Startup logistica, lo spazio c’è (oltre Amazon)
C’è vita, oltre ad Amazon. Il mercato globale delle startup della logistica continua a crescere e attirare l’appetito degli investitori, a dispetto di concorrenti ingombranti come il colosso di Jeff Bezos o del rischio saturazione del settore. Lo dicono i numeri degli investimenti più corposi messi a segno dalle neoimprese internazionali: 238 milioni raccolti in otto round dalla logistica on-demand dell’americana Postmates, 40,5 milioni per le consegne sostenute dal crowdsourcing della connazionale Deliv, 10 milioni per il software di ottimizzazione delle consegne della olandese Mpo Objects Bv, 7,6 milioni per i pacchi «in meno di un’ora» di Glovo (Spagna) e 2,1 milioni per il trasporto merci di Shippeo (Francia).
E in Italia?
Il solo filone delle consegne di cibo, sulla scia di giganti del calibro di JustEat, genera un giro d’affari da 400 milioni di euro. Un margine che può allargarsi di pari passo con il boom dei negozi online: le “vetrine digitali” sono cresciute del 165% in cinque anni e generano un volume da 16,6 miliardi di euro, a fronte del valore ancora risicato del commercio elettronico sul totale di acquisti (3,1%).
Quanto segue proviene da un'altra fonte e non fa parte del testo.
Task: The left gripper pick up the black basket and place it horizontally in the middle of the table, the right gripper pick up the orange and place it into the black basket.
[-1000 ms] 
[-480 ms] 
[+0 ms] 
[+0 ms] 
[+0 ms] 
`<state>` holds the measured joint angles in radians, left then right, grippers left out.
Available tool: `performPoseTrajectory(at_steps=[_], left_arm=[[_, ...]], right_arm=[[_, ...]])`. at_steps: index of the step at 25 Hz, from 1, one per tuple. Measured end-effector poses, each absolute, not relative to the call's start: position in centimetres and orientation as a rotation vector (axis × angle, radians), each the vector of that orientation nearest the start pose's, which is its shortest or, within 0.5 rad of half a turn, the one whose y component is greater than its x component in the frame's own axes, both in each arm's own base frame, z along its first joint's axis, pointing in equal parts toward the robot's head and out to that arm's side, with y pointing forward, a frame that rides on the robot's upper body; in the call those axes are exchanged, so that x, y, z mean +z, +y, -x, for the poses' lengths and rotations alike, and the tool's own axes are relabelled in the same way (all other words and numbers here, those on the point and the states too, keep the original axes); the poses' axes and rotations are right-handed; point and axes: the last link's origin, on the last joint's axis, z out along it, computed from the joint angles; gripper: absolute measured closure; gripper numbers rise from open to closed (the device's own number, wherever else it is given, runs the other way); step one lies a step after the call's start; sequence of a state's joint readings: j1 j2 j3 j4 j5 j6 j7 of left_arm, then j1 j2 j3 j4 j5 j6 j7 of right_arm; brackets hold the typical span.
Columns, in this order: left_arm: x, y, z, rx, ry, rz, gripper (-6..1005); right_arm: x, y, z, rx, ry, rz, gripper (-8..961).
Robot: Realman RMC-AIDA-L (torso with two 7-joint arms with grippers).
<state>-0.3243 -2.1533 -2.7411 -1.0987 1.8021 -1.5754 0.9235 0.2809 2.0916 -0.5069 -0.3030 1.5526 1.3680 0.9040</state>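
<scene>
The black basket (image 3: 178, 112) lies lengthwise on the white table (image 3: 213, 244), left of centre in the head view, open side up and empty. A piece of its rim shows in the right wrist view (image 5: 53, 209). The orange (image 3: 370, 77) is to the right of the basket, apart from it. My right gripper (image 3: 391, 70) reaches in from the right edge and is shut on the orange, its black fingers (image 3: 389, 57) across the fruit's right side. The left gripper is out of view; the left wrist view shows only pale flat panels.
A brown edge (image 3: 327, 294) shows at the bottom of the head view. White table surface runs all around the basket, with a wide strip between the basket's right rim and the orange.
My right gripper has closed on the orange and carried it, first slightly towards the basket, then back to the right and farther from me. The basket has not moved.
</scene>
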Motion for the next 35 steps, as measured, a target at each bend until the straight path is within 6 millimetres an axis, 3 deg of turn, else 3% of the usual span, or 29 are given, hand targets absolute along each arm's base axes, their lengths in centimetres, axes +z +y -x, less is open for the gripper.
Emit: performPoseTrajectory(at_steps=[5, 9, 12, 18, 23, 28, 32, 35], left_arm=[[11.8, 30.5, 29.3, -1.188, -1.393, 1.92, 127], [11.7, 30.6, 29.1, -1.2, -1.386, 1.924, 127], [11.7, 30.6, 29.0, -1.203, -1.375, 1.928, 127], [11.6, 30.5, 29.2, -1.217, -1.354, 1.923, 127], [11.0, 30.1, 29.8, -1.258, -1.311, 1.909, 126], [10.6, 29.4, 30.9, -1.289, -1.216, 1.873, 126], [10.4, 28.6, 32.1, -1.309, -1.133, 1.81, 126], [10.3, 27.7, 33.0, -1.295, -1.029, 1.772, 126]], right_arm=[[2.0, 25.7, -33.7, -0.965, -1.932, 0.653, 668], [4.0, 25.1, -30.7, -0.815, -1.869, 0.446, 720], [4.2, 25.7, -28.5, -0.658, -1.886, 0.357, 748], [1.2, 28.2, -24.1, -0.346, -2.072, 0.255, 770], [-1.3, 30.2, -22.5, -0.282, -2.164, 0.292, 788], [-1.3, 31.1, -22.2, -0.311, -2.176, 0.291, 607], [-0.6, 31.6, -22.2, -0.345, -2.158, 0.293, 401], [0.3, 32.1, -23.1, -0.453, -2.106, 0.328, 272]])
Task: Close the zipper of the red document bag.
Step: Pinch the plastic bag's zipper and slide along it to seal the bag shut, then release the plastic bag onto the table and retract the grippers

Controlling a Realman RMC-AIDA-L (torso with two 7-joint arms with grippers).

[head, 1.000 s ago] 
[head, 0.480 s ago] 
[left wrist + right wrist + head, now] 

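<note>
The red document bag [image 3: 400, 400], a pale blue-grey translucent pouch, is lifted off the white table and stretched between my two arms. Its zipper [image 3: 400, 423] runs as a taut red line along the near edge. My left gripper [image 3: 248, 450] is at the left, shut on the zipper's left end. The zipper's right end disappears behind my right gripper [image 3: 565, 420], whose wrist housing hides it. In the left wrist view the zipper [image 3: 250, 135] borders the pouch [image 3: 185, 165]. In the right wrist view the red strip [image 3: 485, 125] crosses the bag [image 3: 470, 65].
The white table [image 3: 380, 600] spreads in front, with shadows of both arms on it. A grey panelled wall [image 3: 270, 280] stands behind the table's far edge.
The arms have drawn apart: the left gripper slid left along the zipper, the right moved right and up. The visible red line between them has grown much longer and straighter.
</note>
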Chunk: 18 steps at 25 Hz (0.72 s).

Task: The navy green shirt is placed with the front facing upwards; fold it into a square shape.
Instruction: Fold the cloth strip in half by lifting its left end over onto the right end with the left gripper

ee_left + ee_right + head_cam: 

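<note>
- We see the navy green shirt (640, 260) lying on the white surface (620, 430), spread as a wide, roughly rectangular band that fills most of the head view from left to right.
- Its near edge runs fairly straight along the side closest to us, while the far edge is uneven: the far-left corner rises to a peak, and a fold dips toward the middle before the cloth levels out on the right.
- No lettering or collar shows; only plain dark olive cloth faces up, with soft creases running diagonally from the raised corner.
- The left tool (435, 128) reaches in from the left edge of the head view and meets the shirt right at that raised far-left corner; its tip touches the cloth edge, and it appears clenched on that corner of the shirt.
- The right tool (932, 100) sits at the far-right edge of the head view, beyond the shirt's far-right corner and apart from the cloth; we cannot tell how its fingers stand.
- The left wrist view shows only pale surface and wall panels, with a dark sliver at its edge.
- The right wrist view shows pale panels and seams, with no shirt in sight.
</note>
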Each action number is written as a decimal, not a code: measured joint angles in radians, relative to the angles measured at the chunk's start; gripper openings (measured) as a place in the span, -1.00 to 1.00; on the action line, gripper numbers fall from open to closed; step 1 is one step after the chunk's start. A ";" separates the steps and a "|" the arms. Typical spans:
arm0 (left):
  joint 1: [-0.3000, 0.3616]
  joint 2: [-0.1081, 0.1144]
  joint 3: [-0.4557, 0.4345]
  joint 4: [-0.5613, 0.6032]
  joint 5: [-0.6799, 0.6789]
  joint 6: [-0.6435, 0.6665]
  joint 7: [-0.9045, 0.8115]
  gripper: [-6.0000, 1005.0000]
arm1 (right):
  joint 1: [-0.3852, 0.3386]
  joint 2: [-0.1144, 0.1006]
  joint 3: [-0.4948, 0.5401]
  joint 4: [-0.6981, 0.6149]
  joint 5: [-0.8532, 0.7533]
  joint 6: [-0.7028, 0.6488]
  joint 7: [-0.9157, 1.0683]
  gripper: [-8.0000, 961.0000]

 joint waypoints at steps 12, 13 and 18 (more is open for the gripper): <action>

Per fare qualche esempio: l’ortofrutta a domicilio di Cortilia, le consegne “di fiducia” di YouPony, la app per consegne mirate di Milkman (si legga l’articolo sotto). Per arrivare a Rpost, la startup milanese che ha conquistato la stessa Amazon aggiudicandosi la commessa per le consegne di Amazon Prime Now. La crescita c’è, ma il dubbio è sul futuro che si può profilare dopo i primi round: il mercato è sempre più affollato e i grandi player del settore potrebbe avere un peso sufficiente per fare terra bruciata intorno a sé.
le opinioni
Andrea Di Camillo, managing partner del fondo di investimento P101, è convinto che gli spazi ci siano ancora. La chiave di ingresso? Il retail online: «Già oggi ci sono settori dove il retail online vale per oltre il 10%. Se consideriamo che si può salire fino al 40-50%, significa che lo spazio per l’innovazione c’è tutto» dice Di Camillo. Il vero nodo, semmai, è capire che cosa si possa aggiungere a business già ricco di sperimentazioni. Di Camillo indica due vie principali: il miglioramento della user experience, cioè la soddisfazione del cliente, e sistemi per rendere sempre più rapide le consegne. Insomma, il fattore tempo. «Da un lato bisogna rendere l’esperienza di acquisto appagante – spiega – In altre parole: semplice, veloce e accompagnata dal fattore umano di qualcuno che magari spieghi il prodotto e accompagni l’acquisto». Dall’altro, occhio al cronometro per il cosiddetto last mile: l’ultimo tratto delle consegne a domicilio. «Il risparmio di tempo è un investimento del cliente: se ottieni in mezz’ora quello che ti avrebbe richiesto due ore, è naturale che tu sia più soddisfatto». Se si parla di sostenibilità del business, però, la strada può essere un’altra: partnership o acquisizioni a tutti gli effetti da parte dei big della “vecchia” logistica. Secondo Damiano Frosi, ricercatore dell’Osservatorio Contract Logistics del Politecnico di Milano, si tratta di cercare una sintesi tra apparati tradizionali e impulsi innovativi in un mercato già florido: secondo dati rivelati in anteprima al Sole 24 Ore, il solo segmento della contract logistics vale 81,9 miliardi di euro nel 2016. «Le aziende tradizionali fanno fatica a seguire l’innovazione, così come le piccole startup fanno fatica a crescere – dice Frosi – Può fare successo chi riesce a formalizzare questa alleanza».